GONZALES — Fifteen years ago on April 25 the Human Genome Project was completed. To commemorate that achievement, ARCpoint Labs of Monterey Bay Director Spenser Smith visited the Monterey County Free Libraries Gonzales Branch last Wednesday to celebrate National DNA Day.
“DNA is like the hard drive of life,” Smith said. “We all take that information for granted. It took a long time for people to understand how huge an idea this is.”
The history of DNA began in the Czech Republic in the 1850s with Gregor Mendel, who would breed peas with purple flowers and white flowers to get different offspring. Mendel found out that it was mathematically predictable to cross-breed the species of peas.
The next phase of DNA discovery, 70 to 80 years later, dealt with rats in labs. Scientists theorized that something within themselves was being passed down to the next generation, such as eye and hair color. They experimented with different pneumonia strains on the rats finding that if you mix a deadly pneumonia strain with a harmless strain the rats would die.

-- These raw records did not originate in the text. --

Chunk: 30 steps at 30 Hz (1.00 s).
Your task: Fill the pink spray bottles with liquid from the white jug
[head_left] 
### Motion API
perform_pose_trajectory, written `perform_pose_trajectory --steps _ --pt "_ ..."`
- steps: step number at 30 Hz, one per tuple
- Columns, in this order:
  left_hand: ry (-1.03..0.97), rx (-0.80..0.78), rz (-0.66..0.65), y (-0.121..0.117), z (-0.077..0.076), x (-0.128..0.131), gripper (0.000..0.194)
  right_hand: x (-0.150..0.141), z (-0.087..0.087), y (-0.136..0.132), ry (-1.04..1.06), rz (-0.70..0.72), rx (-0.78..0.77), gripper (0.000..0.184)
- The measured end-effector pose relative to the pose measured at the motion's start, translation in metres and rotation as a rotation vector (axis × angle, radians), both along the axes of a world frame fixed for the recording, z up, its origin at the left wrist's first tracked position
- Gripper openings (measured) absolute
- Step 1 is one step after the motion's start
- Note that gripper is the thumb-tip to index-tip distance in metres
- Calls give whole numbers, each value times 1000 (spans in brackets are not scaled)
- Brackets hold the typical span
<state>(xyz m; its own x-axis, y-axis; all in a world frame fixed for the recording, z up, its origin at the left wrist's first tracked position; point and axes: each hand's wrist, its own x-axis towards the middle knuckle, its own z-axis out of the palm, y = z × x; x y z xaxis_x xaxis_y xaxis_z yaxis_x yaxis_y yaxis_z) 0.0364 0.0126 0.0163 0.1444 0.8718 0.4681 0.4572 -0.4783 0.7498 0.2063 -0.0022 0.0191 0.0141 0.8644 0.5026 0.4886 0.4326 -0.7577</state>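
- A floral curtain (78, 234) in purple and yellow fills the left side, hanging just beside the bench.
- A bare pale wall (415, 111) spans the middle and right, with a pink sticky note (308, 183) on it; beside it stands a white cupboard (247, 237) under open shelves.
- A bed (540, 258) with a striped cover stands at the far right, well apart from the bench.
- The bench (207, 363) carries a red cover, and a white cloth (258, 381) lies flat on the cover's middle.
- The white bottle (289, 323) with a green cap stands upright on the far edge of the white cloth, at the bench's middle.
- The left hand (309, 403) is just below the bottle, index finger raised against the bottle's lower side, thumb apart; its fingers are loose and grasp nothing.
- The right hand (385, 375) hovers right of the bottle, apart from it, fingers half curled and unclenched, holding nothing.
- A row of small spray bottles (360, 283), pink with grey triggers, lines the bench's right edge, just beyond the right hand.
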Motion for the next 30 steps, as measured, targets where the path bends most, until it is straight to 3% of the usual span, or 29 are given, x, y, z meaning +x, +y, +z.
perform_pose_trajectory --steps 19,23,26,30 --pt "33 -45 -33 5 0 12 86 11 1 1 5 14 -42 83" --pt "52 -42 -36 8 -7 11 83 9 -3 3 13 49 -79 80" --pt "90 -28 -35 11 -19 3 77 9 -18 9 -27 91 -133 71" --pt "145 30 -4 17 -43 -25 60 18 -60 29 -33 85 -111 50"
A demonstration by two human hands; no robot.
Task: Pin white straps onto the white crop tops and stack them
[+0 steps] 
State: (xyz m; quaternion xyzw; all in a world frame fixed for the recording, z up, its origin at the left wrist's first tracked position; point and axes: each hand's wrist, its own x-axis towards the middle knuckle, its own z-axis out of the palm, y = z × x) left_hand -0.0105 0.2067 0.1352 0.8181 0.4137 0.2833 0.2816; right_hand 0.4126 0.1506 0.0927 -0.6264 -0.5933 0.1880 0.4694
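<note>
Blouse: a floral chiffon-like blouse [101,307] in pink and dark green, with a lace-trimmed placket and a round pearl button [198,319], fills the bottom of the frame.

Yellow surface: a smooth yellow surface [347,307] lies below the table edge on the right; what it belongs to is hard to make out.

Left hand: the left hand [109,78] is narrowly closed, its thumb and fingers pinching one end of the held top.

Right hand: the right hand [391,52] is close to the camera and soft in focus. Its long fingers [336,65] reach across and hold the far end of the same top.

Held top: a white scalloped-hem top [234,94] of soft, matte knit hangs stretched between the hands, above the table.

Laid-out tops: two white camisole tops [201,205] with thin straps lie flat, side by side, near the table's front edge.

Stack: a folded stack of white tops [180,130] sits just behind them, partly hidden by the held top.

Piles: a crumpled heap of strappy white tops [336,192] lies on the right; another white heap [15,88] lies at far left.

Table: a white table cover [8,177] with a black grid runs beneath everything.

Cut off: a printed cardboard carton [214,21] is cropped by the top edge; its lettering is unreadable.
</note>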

“We didn’t know what DNA was, we just knew that there was this stuff that you find in the certain part of the cell, and apparently it is the building blocks of life,” Smith said. “But, how do you read it and what does it look like?”
Between the 1930s and the 1950s, a race occurred to decode DNA. James Watson and Francis Crick were the scientists who took credit for the discovery of what DNA looks like. The discovery also took place April 25.
“They discovered the shape of DNA,” Smith explained. “You have these two strands, between the strands are base pairs, ATCG. It encodes all life.”
Rosalind Franklin and Maurice Wilkins were also important in the history of DNA. Wilkins was awarded the Noble Prize for discovering the structure of DNA. Franklin made strides in the understanding of molecular structures of DNA, RNA, viruses, coal and graphite. Franklin’s basic research was instrumental in discovering what DNA looks like.
The next phase was to look at humans themselves, decode the DNA and record it. Enter the Human Genome Project, a project to record the entirety of the human organism. Smith said the human genome is approximately 3 billion letters, which would fill about 6,000 books cover to cover.
“The main thing we learned from doing the Human Genome Project was how little we knew about the human genome and what we were getting ourselves into,” Smith said.
Among the things learned from the Human Genome Project was the number of genes humans have, 24,000. The number was a shock to the scientific community who thought that the more complex the organism the more genes it would carry. This theory proved incorrect as the organism that has the most genes was a Japanese flower, 50 times more than humans.
In the past few years, DNA has been used to figure out ancestry for family members wanting to learn where they came from.
The Human Genome Project can also be used to sequence every tumor of a cancer patient’s body. Figuring out how cancer tumors mutated allows doctors to treat exactly that cancer instead of killing all the cancer cells and healthy cells. The science of DNA is making progress in testing for bad side effects from drugs used as well.
A similar program was also held at the Greenfield Branch Library on April 21, and Soledad High School celebrated National DNA Day with a separate presentation for students.